- [PROBLEM DESCRIPTION] Produce an exact copy of the data below.

- [RAW DATA]
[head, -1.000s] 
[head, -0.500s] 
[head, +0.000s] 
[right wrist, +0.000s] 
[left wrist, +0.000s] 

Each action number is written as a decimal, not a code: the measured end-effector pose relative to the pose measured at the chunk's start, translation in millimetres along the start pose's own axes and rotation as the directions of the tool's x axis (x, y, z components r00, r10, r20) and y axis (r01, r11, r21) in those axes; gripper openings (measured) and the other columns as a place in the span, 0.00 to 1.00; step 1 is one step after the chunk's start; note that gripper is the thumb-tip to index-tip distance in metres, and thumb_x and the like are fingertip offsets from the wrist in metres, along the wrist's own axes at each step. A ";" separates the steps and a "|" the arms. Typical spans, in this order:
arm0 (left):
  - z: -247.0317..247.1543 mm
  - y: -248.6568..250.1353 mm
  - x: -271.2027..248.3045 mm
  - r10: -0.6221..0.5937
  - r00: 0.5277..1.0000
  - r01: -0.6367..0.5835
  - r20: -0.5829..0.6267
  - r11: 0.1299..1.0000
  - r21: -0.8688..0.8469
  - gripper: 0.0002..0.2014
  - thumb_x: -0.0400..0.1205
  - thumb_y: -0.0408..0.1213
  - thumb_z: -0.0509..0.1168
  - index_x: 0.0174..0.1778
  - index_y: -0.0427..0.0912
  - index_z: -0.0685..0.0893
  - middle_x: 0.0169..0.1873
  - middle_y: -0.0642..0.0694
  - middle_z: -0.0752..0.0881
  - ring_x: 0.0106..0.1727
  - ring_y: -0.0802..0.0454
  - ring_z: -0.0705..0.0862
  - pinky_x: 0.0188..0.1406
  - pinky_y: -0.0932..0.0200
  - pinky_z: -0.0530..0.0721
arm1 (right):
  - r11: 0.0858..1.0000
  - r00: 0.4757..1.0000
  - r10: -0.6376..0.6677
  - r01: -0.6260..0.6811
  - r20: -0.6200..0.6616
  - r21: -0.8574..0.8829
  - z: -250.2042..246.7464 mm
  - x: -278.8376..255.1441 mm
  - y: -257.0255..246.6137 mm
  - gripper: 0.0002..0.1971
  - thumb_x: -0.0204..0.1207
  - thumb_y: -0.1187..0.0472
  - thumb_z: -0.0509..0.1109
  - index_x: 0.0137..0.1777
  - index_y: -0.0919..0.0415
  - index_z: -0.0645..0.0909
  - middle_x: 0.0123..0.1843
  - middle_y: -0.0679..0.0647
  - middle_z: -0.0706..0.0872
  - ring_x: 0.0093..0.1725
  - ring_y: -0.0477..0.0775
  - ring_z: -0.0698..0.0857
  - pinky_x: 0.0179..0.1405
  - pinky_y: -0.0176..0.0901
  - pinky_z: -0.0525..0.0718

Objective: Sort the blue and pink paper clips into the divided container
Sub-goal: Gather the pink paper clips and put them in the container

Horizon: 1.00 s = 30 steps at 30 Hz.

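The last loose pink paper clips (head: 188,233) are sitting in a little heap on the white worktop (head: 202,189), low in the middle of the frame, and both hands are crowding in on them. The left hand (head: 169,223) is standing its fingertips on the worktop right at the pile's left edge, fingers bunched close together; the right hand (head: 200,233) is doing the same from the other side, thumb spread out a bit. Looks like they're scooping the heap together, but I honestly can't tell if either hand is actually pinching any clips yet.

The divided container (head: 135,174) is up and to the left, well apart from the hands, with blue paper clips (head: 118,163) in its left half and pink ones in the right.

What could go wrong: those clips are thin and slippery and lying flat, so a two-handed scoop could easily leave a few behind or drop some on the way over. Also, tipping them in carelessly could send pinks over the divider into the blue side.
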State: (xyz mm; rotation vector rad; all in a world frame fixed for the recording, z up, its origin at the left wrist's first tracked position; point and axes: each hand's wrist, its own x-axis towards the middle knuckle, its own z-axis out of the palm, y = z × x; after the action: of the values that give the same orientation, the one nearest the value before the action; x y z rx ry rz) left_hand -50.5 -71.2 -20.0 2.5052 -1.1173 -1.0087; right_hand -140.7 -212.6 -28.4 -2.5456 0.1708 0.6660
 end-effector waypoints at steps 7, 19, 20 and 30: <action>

- [ANSWER SECTION]
[head, -1.000s] 
[head, -0.500s] 
[head, +0.000s] 
[right wrist, +0.000s] 
[left wrist, +0.000s] 

Each action number is written as a decimal, not a code: the measured end-effector pose relative to the pose measured at the chunk's start, translation in millimetres along the start pose's own axes and rotation as the directions of the tool's x axis (x, y, z components r00, r10, r20) and y axis (r01, r11, r21) in those axes; gripper openings (measured) and the other columns as a place in the span, 0.00 to 1.00; step 1 is one step after the chunk's start; note that gripper is the thumb-tip to index-tip distance in metres, and thumb_x and the like are fingertip offsets from the wrist in metres, along the wrist's own axes at each step. A ";" separates the steps and a "|" the arms. Typical spans, in this order:
arm0 (left):
  - z: -247.0317..247.1543 mm
  - y: -248.6568..250.1353 mm
  - x: -271.2027..248.3045 mm
  - r10: -0.6221..0.5937
  - r00: 0.5277..1.0000
  - r01: -0.6367..0.5835
  - r20: -0.5829..0.6267
  - r11: 0.1299..1.0000
  - r21: -0.8688..0.8469
  - gripper: 0.0002..0.2014
  - thumb_x: -0.0400..0.1205
  - thumb_y: -0.0408..0.1213
  - thumb_z: -0.0509..0.1168
  - index_x: 0.0174..0.1778
  - index_y: -0.0427..0.0912
  - index_z: -0.0685..0.0893
  - middle_x: 0.0169..0.1873
  - middle_y: -0.0642..0.0694
  - middle_z: -0.0752..0.0881
  - ring_x: 0.0106..0.1727
  - ring_y: -0.0802..0.0454
  - ring_z: -0.0705..0.0862
  - pinky_x: 0.0188..0.1406
  - pinky_y: -0.0932..0.0200
  - pinky_z: -0.0530..0.0721
arm1 (right):
  - r11: 0.0858..1.0000
  - r00: 0.4757..1.0000
  - r10: -0.6376..0.6677
  - r01: -0.6260..0.6811
  - r20: -0.6200..0.6616
  - r21: -0.8574..0.8829
  - z: -250.2042..246.7464 mm
  - x: -278.8376..255.1441 mm
  - y: -257.0255..246.6137 mm
  - gripper: 0.0002..0.1971
  - thumb_x: -0.0204..0.1207
  - thumb_y: -0.1187..0.0472
  - thumb_z: -0.0509..0.1109
  - index_x: 0.0137..0.1777
  - index_y: -0.0919..0.0415
  - index_z: -0.0645..0.0909
  - middle_x: 0.0123..0.1843
  - middle_y: -0.0679..0.0647
  - middle_z: -0.0706..0.0872
  - ring_x: 0.0093..0.1725
  - ring_y: -0.0477..0.0775
  - ring_z: -0.0698..0.0857
  - pinky_x: 0.0179..0.1405
  - pinky_y: -0.0176..0.0901
  - pinky_z: -0.0525..0.0718

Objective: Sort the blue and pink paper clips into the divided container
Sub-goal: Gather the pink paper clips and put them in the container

Horizon: 1.00 s = 30 steps at 30 Hz.

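The last loose pink paper clips (head: 188,233) are sitting in a little heap on the white worktop (head: 202,189), low in the middle of the frame, and both hands are crowding in on them. The left hand (head: 169,223) is standing its fingertips on the worktop right at the pile's left edge, fingers bunched close together; the right hand (head: 200,233) is doing the same from the other side, thumb spread out a bit. Looks like they're scooping the heap together, but I honestly can't tell if either hand is actually pinching any clips yet.

The divided container (head: 135,174) is up and to the left, well apart from the hands, with blue paper clips (head: 118,163) in its left half and pink ones in the right.

What could go wrong: those clips are thin and slippery and lying flat, so a two-handed scoop could easily leave a few behind or drop some on the way over. Also, tipping them in carelessly could send pinks over the divider into the blue side.
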State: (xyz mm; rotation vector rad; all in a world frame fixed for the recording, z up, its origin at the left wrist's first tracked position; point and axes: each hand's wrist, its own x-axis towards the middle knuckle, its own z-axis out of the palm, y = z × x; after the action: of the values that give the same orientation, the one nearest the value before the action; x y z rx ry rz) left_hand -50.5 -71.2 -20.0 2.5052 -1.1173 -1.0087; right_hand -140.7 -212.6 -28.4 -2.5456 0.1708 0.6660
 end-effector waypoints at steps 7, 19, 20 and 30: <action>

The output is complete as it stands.